Thread: CREATE TABLE NOT VALID for check and foreign key
hi. I found for foreign keys, check constraints, you specify it as NOT VALID, it will not be marked as NOT VALID in the CREATE TABLE statement. CREATE TABLE s6(id bigint , CONSTRAINT con1 check(id > 1) not valid); src2=# \d s6 Table "public.s6" Column | Type | Collation | Nullable | Default --------+--------+-----------+----------+--------- id | bigint | | | Check constraints: "con1" CHECK (id > 1) create table pk (a int, primary key(a)); create table fk (a int, b int, foreign key(a) references pk( a) not valid); Table "public.fk" Column | Type | Collation | Nullable | Default --------+---------+-----------+----------+--------- a | integer | | | b | integer | | | Foreign-key constraints: "fk_a_fkey" FOREIGN KEY (a) REFERENCES pk(a) reading transformCheckConstraints, transformFKConstraints comments appearingly this is intentional? If so, do we need to document the keywords "NOT VALID" in create_table.sgml synopsis section?

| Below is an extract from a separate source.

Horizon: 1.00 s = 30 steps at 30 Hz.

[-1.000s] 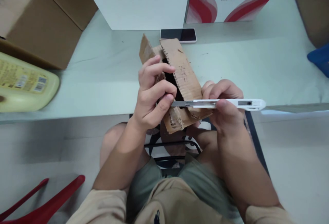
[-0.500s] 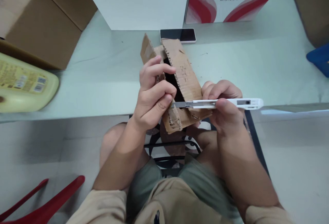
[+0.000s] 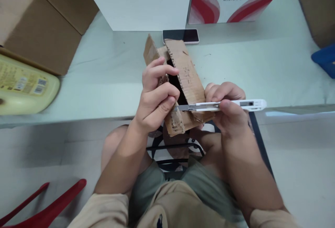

Hello, On 2024-Dec-05, jian he wrote: > I found for foreign keys, check constraints, > you specify it as NOT VALID, it will not be marked as NOT VALID in the > CREATE TABLE statement. Uhmm, okay. > reading transformCheckConstraints, transformFKConstraints comments > appearingly this is intentional? > > If so, do we need to document the keywords "NOT VALID" > in create_table.sgml synopsis section? So, the whole point of ALTER TABLE adding constraints marked NOT VALID is to let the AccessExclusiveLock on the table be held for a very short time, without requiring a table scan; you follow that with ALTER TABLE VALIDATE to remove the marking, which takes a weaker lock. This is great for production-time constraint additions on large tables. But for CREATE TABLE there's no such argument: it's pointless to mark a constraint as NOT VALID, because nobody else could be looking at the table anyway. Maybe it would have been wise to forbid NOT VALID when used with CREATE TABLE. But we didn't. Should we do that now? Maybe we can just document that you can specify it but it doesn't do anything. Thanks, -- Álvaro Herrera 48°01'N 7°57'E — https://www.EnterpriseDB.com/ "We're here to devour each other alive" (Hobbes)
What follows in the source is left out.